- Your assignment -
Within the listing below, count the lines that have the string "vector". Answer with that number only.

- Provided material -
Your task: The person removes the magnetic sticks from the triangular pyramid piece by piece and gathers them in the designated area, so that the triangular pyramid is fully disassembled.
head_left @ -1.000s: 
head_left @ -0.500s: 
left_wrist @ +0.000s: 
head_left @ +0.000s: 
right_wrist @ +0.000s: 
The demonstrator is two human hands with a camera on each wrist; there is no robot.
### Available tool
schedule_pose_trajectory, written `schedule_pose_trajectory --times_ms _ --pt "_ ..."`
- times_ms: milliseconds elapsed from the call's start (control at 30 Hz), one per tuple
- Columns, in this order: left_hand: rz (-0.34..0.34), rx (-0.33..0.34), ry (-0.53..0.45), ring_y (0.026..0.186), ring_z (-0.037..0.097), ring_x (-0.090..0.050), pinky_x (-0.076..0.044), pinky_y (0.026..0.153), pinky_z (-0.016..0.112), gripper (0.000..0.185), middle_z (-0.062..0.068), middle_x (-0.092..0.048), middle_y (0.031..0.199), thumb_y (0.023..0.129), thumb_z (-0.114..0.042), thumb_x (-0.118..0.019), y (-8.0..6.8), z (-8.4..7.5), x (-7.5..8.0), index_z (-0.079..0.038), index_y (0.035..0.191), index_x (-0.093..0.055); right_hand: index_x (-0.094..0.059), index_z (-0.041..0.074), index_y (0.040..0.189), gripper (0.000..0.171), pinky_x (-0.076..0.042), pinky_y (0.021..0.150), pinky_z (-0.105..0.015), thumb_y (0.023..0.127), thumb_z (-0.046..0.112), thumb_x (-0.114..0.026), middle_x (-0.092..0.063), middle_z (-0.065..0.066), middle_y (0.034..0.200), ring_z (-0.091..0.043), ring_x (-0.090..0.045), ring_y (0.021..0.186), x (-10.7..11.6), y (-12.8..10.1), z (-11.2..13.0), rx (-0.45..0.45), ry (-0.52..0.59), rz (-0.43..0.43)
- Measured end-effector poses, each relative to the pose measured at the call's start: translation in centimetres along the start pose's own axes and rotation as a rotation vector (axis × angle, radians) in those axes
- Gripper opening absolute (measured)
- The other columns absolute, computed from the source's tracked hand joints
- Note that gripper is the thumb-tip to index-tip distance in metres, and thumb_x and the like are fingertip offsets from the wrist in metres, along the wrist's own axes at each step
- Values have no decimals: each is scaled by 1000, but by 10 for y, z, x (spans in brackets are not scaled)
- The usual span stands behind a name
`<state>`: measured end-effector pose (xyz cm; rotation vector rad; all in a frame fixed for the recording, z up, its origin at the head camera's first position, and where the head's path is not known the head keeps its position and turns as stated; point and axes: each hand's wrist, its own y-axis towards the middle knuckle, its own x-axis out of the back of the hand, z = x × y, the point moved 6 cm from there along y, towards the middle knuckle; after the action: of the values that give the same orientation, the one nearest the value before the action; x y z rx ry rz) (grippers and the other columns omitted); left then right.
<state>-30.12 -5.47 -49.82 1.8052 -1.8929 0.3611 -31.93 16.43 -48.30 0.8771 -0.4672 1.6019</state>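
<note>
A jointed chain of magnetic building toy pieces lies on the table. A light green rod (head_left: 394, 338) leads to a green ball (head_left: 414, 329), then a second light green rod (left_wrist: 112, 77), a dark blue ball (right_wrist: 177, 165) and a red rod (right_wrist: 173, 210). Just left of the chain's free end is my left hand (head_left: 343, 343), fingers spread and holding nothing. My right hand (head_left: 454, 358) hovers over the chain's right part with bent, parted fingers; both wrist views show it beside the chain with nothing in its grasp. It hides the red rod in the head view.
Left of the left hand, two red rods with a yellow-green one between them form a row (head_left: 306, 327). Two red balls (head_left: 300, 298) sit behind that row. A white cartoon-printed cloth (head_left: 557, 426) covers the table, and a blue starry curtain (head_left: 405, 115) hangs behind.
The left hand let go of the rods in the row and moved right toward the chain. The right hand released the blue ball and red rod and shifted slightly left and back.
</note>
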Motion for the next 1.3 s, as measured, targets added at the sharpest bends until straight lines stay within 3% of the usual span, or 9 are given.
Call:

- Expected answer -
2